The rule for 3 is a bit different from the rules for other numbers. You simply add up the digits. If the sum of the digits is divisible by 3, than the original number is divisible by 3. For example, consider the number 285 — 2 + 8 + 5 = 15, which is divisible by 3, so that means 285 must be divisible by 3. Consider the number 2012 —- 2 + 0 + 1 + 2 = 5, which is not divisible by 3, so that means 2012 is not divisible by 3.
That pattern also works with 9 — if the sum of the digits is divisible by 9, then the original number is divisible by 9. For example, the next year that will be a multiple of 9 is 2016, because 2 + 0 + 1 + 6 = 9.
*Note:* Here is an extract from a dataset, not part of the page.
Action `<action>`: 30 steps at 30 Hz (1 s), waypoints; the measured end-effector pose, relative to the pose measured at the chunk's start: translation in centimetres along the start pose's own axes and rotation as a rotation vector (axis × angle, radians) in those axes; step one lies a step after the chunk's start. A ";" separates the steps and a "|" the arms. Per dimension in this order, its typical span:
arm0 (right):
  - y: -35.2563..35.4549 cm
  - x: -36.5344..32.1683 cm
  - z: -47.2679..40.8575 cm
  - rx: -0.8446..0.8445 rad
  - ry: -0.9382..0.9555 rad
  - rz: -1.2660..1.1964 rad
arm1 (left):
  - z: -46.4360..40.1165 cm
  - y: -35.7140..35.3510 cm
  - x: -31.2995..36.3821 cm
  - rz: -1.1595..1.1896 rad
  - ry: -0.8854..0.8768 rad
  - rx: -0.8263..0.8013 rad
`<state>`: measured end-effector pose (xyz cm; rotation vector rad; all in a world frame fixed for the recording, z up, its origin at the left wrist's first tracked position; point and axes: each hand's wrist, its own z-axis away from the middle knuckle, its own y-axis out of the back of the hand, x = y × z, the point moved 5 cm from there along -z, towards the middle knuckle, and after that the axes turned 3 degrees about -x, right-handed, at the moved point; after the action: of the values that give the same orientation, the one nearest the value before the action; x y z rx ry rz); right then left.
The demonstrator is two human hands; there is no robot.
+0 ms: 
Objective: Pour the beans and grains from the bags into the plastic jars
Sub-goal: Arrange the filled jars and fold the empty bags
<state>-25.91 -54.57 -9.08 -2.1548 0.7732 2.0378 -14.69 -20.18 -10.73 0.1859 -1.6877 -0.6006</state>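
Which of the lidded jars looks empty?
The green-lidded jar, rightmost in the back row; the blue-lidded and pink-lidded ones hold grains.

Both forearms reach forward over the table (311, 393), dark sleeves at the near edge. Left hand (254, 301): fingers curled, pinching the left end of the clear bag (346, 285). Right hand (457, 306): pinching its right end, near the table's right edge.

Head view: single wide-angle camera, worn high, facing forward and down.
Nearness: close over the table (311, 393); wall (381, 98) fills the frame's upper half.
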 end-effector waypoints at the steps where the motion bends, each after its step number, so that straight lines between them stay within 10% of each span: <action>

The QUANT occasionally will have questions that require you to figure out whether larger two-digit numbers are prime. It will not ask you to figure out whether numbers greater than 100 are prime. For numbers less than 100, two-digit numbers, it’s enough to check whether it divisible by any single digit prime number {2, 3, 5, 7}. Any two-digit number not divisible by one of those four must be prime.
Back to our set above:
S = {71, 73, 75, 77, 79, 81, 83, 85, 87, 89}
All odds, so no multiples of 2.The numbers 75 and 85 are obviously divisible by 5, so those are not prime.
S = {71, 73, __, 77, 79, 81, 83, __, 87, 89}
The number 77 = 7*11. Once we have that multiple of 7, we add and subtract 7 to find other multiples of 7: { . . . . 70, 77, 84, 91, . . . } We see that 77 is the only multiple of 7 on this list.
S = {71, 73, __, __, 79, 81, 83, __, 87, 89}
Now we need a multiple of 3. We notice that, with 81, 8+1=9, which is divisible by 3, so 81 must be divisible by 3. We add and subtract 3 repeatedly to get other multiples of three: { . . . 69, 72, 75, 78, 81, 84, 87, 90, . . .}. Just to double-check 87, we see 8+7=15, which is divisible by 3, so of course 87 is divisible by 3. We can eliminate
S = {71, 73, __, __, 79, __, 83, __, __, 89}
The remaining five numbers must be prime. Indeed, each one is a prime number.
Q1. A: {71,73,79,83,87} B:{57,59,61,67}
If one number is selected at random from set A, and one number is selected at random from set B, what is the probability that both numbers are prime?
A. 9/20
B. 3/5
C. 3/4
D. 4/5
E. 1
Answer = (B)